Moreover, “only 14 percent of Hispanics say they would vote for any of these Republican candidates” because they are seen as anti-immigration.
George W. Bush, by contrast, won 44 percent of the Hispanic vote in 2000 which enabled him to carry Florida by an incredibly slim margin and win the national election.
If Rick Santorum’s strong social conservatism is an impediment, Newt Gingrich’s bombastic rhetoric is equally troubling. He routinely describes the president as a radical and accuses him of pursuing a “war on religion.” He is the least popular among voters who do not identify as Republicans.
Scarborough dismissed Newt Gingrich’s candidacy in January, after the former House speaker had staged a surprise victory in South Carolina’s presidential primary, describing Gingrich as “the vessel” for Republicans “who want a brokered convention.”

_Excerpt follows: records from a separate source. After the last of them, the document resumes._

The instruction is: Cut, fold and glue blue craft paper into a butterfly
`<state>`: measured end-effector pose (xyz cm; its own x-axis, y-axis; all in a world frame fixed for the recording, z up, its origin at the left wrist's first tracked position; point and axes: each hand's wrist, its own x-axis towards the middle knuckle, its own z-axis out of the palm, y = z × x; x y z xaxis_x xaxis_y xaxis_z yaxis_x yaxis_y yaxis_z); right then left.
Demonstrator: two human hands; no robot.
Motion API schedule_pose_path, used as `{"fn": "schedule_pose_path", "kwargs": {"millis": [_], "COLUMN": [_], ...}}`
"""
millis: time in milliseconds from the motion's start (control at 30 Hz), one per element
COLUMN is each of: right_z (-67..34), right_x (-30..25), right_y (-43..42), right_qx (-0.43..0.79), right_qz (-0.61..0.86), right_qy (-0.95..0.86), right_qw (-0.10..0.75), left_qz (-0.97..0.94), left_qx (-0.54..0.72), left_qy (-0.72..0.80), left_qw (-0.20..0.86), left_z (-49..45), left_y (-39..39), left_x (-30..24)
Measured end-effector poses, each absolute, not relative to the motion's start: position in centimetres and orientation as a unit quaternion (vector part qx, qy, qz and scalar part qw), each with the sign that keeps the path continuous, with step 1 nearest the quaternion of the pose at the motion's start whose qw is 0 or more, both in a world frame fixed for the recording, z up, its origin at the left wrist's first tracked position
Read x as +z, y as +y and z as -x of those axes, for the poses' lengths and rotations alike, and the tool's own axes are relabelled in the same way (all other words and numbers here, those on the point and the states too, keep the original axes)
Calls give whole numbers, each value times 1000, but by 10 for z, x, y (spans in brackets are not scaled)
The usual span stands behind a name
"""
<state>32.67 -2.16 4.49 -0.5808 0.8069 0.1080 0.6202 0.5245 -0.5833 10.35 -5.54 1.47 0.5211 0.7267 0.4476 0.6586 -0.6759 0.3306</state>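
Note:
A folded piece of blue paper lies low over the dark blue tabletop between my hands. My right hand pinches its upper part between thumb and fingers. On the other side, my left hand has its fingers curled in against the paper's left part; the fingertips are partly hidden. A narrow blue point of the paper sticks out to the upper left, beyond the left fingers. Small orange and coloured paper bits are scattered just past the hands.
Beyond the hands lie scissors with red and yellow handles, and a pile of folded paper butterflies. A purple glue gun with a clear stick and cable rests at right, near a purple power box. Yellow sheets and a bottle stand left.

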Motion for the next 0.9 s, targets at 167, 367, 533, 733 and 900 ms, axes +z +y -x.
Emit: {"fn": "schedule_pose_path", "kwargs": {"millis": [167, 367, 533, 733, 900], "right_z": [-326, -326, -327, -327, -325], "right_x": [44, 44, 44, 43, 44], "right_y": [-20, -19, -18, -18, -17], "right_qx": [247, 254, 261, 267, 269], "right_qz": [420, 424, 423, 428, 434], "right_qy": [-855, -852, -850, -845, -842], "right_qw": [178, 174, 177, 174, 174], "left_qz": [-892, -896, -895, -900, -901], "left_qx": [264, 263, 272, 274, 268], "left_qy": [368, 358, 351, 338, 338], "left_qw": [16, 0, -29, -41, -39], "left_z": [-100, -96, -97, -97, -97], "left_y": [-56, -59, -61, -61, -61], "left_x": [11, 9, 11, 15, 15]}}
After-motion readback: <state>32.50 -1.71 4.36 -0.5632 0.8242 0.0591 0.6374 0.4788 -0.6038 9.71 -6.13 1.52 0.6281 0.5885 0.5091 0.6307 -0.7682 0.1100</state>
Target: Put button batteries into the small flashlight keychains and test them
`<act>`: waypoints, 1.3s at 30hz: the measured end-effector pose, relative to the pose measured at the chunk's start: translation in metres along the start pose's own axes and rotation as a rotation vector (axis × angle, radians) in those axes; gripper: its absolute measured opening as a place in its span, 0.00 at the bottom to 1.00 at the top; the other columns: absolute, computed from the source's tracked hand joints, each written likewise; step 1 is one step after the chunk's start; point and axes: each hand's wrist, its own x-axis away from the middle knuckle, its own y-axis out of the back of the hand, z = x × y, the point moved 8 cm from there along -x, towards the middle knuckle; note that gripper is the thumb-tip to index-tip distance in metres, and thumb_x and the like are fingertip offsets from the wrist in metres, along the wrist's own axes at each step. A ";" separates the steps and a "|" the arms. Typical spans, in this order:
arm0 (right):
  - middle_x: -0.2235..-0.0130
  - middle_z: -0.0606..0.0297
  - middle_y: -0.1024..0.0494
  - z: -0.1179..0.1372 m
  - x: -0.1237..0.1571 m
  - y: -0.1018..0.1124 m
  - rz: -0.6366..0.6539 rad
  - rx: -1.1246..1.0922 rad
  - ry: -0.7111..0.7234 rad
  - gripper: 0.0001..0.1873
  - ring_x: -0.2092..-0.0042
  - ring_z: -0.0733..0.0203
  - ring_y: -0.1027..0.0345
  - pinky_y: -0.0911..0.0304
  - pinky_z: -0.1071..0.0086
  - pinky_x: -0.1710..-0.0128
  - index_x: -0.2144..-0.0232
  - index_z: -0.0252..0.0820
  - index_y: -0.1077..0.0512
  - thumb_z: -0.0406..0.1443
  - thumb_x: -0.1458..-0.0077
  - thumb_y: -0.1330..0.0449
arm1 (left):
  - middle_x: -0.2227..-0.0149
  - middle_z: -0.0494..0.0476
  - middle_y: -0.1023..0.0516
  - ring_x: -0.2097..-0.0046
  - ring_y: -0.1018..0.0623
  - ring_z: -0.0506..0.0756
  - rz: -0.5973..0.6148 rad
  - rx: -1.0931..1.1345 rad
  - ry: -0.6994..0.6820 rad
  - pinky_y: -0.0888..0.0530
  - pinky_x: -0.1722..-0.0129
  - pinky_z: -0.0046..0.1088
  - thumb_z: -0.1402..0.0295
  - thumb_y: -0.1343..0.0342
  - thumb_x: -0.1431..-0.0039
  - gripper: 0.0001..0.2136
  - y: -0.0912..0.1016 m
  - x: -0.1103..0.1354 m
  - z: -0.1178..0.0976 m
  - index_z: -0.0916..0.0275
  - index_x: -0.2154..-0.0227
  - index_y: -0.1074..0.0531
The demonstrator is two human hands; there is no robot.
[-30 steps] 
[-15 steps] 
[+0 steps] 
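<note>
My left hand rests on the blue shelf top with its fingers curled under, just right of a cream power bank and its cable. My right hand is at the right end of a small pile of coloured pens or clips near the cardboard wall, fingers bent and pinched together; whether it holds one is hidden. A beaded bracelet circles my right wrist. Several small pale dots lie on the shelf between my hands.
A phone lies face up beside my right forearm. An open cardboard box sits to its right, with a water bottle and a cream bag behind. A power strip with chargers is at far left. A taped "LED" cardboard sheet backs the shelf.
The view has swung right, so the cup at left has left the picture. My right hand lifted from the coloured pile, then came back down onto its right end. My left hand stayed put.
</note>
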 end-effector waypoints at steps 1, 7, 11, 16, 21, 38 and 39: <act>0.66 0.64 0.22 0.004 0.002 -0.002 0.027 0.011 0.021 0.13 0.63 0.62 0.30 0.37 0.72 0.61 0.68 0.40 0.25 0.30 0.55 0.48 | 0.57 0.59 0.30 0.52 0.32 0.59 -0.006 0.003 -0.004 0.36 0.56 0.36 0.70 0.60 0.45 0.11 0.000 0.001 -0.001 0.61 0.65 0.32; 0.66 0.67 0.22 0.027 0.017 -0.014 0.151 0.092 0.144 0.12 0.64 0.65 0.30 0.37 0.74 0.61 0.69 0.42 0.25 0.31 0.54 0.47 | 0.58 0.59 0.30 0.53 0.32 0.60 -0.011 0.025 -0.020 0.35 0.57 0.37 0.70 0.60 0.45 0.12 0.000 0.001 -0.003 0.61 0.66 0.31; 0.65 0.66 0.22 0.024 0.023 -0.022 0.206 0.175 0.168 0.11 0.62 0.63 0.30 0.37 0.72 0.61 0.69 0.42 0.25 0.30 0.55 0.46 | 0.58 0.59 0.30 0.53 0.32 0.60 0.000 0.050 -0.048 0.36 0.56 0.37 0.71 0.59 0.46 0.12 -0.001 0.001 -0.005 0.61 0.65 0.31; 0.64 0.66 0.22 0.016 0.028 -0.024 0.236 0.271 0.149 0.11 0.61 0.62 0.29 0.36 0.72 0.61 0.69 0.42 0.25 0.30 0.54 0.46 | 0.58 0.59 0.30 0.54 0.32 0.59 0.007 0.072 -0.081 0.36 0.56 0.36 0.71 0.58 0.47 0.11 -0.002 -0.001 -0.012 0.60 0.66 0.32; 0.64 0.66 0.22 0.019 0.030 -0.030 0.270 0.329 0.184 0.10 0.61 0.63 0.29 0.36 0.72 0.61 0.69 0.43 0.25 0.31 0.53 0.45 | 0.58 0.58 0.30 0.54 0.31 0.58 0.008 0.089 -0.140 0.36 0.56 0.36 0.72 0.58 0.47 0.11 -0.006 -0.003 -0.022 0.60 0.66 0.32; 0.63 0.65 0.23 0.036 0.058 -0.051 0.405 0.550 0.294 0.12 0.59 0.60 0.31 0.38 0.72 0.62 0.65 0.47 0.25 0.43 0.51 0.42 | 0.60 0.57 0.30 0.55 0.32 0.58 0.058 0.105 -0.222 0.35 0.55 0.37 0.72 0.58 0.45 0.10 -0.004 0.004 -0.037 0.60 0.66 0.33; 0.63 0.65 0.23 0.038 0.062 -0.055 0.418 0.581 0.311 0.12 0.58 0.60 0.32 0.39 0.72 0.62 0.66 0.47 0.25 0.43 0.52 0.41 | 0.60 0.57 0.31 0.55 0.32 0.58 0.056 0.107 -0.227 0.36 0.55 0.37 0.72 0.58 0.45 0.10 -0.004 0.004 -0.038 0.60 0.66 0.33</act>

A brokered or contested convention is possible if, by late August, when the party is supposed to formally nominate a candidate, none of the four men who are currently in the race has accumulated enough delegates yet to win on a first ballot. Someone who didn’t participate in the primaries, like Chris Christie or Jeb Bush, could be nominated there once the delegates are “released.”
Some 40 percent of delegates has been selected so far. Large states including Illinois, Louisiana, Texas, New York and California have yet to vote in the primary contest. Each has a huge numbers of delegates at stake.
Gingrich, Santorum and Ron Paul stand little chance of gathering enough delegates between now and August to win the nomination outright but Romney faces a similar challenge: he would have to win half of the remaining delegates to become the nominee without risking a contested convention. If all of his three rivals stay in the race, and they have no reason to drop out, that may well be impossible.